Exercise
Which lines to output? The line containing "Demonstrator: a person" and every line after it in the data below, each copied exactly.
- Opening Delimiter -
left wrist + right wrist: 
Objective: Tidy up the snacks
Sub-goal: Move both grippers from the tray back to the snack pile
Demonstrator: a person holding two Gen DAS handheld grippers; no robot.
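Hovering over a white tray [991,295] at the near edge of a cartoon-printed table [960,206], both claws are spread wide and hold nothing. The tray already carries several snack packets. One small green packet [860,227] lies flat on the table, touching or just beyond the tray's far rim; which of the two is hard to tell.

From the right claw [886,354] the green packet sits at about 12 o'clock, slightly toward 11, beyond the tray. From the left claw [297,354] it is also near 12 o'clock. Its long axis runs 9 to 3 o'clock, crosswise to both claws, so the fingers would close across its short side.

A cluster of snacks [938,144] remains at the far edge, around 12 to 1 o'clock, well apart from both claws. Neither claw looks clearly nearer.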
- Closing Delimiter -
Written answer
Demonstrator: a person holding two Gen DAS handheld grippers; no robot.
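Hovering over a white tray [991,295] at the near edge of a cartoon-printed table [960,206], both claws are spread wide and hold nothing. The tray already carries several snack packets. One small green packet [860,227] lies flat on the table, touching or just beyond the tray's far rim; which of the two is hard to tell.

From the right claw [886,354] the green packet sits at about 12 o'clock, slightly toward 11, beyond the tray. From the left claw [297,354] it is also near 12 o'clock. Its long axis runs 9 to 3 o'clock, crosswise to both claws, so the fingers would close across its short side.

A cluster of snacks [938,144] remains at the far edge, around 12 to 1 o'clock, well apart from both claws. Neither claw looks clearly nearer.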

The response to this exercise is done.